* [THE TASK] In the data that follows, count each line holding the string "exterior"; answer with the number only.

* [WORKING DATA]
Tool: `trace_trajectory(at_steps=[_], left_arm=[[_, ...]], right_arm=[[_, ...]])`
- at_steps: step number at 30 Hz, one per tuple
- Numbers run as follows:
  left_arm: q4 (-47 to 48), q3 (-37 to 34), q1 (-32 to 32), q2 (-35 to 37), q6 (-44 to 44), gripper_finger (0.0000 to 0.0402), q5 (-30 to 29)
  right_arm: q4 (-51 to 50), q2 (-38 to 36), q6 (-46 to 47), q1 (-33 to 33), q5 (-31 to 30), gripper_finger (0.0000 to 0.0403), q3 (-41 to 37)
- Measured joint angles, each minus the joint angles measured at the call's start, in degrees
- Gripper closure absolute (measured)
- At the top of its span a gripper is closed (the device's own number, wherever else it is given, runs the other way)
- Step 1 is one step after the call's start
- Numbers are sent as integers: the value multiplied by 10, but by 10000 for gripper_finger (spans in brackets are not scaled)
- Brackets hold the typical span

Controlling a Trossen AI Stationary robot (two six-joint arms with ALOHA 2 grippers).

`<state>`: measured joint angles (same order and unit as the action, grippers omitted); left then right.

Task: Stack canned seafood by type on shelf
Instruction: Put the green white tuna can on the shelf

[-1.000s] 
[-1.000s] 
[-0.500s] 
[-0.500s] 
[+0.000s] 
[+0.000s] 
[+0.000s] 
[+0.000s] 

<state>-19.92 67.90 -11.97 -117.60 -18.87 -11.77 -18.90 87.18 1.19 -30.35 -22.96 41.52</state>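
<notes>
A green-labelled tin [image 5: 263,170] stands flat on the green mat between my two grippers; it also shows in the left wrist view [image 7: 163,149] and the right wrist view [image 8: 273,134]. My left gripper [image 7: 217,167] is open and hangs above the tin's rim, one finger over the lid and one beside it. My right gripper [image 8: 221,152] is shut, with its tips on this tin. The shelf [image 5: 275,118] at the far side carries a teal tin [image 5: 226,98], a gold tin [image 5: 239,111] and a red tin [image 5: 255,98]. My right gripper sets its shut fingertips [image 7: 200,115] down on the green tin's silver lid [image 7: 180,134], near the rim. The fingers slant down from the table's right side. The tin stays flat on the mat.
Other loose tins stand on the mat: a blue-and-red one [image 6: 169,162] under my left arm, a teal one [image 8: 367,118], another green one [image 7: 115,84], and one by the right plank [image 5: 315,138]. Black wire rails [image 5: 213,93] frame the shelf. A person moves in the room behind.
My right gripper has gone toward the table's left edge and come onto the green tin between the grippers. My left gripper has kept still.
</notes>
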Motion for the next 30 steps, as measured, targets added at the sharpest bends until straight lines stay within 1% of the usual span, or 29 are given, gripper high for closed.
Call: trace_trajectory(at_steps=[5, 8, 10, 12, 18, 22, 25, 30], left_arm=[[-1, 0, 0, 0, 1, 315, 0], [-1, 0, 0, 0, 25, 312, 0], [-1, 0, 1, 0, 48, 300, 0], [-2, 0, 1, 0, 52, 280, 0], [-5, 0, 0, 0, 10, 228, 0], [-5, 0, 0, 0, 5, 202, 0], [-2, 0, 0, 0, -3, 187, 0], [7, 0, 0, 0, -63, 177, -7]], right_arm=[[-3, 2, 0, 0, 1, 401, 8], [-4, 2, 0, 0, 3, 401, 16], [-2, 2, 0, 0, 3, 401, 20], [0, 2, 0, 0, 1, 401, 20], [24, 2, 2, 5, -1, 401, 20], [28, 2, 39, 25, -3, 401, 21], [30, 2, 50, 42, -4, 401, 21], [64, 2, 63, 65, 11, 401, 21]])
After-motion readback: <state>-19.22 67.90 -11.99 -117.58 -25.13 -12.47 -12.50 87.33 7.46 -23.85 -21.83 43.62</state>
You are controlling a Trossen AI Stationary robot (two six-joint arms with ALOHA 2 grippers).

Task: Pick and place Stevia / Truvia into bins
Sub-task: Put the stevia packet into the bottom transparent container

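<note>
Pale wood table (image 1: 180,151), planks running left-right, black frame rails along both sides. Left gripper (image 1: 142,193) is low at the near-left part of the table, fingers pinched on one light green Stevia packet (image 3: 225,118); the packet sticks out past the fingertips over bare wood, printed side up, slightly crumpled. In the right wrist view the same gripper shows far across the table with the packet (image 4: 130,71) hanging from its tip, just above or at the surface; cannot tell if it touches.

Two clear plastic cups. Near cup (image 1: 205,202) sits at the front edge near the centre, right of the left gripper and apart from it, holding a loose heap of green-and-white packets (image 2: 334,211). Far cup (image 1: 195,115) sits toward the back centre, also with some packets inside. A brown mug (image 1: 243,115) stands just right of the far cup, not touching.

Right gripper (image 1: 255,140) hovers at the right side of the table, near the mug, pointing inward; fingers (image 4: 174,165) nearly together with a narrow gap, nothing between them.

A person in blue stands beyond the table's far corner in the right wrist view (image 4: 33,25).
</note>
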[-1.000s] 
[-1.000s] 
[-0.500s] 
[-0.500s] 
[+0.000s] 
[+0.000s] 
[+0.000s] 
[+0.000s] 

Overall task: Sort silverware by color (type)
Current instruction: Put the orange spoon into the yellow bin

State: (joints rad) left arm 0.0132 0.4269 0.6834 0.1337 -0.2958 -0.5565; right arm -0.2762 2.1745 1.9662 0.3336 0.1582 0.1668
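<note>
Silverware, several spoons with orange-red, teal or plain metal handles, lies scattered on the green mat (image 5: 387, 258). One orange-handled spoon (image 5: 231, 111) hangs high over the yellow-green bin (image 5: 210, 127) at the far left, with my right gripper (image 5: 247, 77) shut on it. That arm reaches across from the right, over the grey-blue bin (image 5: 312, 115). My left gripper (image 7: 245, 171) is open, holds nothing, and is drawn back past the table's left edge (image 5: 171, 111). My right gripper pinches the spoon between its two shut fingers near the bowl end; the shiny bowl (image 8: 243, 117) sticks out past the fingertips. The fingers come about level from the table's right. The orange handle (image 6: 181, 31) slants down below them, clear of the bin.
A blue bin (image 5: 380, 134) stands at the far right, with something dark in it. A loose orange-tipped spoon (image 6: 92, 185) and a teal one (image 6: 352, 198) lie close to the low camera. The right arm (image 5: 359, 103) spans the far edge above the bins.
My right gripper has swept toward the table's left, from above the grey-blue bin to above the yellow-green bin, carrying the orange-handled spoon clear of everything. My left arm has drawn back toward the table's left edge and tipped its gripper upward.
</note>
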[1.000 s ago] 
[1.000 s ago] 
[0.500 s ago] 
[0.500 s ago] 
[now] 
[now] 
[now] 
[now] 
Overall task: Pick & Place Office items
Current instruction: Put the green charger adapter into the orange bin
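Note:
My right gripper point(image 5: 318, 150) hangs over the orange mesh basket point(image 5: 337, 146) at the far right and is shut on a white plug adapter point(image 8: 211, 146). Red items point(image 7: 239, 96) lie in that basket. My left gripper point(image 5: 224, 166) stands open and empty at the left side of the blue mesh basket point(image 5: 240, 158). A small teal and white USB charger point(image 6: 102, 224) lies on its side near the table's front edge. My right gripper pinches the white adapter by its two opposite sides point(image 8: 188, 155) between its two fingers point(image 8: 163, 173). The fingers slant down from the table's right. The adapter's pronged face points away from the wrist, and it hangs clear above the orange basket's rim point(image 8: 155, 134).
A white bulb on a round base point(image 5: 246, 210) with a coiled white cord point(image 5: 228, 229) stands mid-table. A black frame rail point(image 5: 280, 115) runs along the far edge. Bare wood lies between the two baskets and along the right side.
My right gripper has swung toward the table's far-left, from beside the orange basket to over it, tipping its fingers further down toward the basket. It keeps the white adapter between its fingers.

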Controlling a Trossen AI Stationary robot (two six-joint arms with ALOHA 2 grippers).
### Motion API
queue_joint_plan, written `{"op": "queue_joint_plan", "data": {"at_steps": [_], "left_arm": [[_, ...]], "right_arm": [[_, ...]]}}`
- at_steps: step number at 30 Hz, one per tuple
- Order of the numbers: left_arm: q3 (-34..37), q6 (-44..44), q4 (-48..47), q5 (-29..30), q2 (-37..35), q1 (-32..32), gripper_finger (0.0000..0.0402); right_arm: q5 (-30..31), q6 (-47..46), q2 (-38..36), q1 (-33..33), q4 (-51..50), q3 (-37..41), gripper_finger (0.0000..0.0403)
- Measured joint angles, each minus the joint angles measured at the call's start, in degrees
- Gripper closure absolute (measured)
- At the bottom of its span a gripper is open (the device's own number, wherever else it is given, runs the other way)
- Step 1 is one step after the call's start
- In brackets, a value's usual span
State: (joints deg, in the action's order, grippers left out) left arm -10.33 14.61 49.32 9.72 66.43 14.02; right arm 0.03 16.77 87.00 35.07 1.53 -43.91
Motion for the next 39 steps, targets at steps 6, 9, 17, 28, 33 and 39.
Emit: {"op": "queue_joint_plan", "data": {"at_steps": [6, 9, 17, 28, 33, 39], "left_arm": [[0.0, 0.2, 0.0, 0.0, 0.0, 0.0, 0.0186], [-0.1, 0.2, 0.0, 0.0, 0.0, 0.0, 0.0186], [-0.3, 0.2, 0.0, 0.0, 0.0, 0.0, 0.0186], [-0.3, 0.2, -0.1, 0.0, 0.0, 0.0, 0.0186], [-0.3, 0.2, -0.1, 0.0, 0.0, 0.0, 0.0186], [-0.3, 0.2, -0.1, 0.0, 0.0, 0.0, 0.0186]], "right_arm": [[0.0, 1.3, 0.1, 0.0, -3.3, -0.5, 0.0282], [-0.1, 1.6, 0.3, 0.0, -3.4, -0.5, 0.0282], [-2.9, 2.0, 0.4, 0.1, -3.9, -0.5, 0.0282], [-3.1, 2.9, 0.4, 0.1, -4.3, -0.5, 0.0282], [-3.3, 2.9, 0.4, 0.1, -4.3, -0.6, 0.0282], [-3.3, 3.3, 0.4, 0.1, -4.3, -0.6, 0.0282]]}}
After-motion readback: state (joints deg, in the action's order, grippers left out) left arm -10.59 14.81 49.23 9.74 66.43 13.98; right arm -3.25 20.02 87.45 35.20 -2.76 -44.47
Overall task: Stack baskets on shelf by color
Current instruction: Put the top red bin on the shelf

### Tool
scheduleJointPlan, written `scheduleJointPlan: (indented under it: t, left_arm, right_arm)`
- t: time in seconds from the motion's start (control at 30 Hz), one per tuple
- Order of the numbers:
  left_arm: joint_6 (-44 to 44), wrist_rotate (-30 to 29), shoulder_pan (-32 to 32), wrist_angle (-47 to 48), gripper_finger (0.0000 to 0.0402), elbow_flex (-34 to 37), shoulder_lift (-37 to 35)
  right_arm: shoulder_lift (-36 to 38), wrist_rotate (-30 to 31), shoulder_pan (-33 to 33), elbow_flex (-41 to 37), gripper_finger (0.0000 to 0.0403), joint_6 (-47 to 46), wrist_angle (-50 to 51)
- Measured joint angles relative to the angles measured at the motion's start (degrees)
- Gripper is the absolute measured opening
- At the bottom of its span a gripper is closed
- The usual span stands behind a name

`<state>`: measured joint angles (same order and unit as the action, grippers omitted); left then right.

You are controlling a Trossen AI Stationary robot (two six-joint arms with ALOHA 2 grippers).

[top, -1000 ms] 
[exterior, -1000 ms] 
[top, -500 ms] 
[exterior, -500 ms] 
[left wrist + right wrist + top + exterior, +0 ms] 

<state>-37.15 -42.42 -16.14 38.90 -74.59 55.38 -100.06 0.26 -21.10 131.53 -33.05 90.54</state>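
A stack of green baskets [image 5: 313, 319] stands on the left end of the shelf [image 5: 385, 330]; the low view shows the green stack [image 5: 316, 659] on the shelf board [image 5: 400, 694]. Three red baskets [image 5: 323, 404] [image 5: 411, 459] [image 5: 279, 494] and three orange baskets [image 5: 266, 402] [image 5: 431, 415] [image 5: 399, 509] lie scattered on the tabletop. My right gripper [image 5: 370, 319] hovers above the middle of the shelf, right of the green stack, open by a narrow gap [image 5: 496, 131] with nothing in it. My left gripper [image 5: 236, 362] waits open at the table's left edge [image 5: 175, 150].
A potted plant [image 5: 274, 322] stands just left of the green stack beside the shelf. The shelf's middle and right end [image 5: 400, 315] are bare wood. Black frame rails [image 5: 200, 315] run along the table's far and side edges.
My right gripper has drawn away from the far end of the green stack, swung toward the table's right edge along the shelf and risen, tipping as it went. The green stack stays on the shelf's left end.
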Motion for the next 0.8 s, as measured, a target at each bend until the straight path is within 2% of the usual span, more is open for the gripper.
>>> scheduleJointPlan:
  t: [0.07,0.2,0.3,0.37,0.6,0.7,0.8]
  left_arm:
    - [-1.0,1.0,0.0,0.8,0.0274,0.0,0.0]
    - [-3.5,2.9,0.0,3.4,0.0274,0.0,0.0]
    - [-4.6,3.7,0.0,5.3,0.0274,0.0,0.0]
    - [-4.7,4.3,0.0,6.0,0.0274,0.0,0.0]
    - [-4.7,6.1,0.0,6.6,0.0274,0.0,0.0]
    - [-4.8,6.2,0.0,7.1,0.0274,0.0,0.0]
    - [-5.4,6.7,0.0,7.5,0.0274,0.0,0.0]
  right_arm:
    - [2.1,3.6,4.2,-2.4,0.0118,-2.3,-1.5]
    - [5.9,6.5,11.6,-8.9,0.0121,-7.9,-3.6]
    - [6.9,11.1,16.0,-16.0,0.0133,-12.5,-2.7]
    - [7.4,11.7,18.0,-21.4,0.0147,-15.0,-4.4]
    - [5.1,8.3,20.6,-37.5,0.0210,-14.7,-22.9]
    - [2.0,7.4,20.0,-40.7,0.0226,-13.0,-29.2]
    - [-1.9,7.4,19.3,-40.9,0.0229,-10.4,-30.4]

* [EXERCISE RESPONSE] 3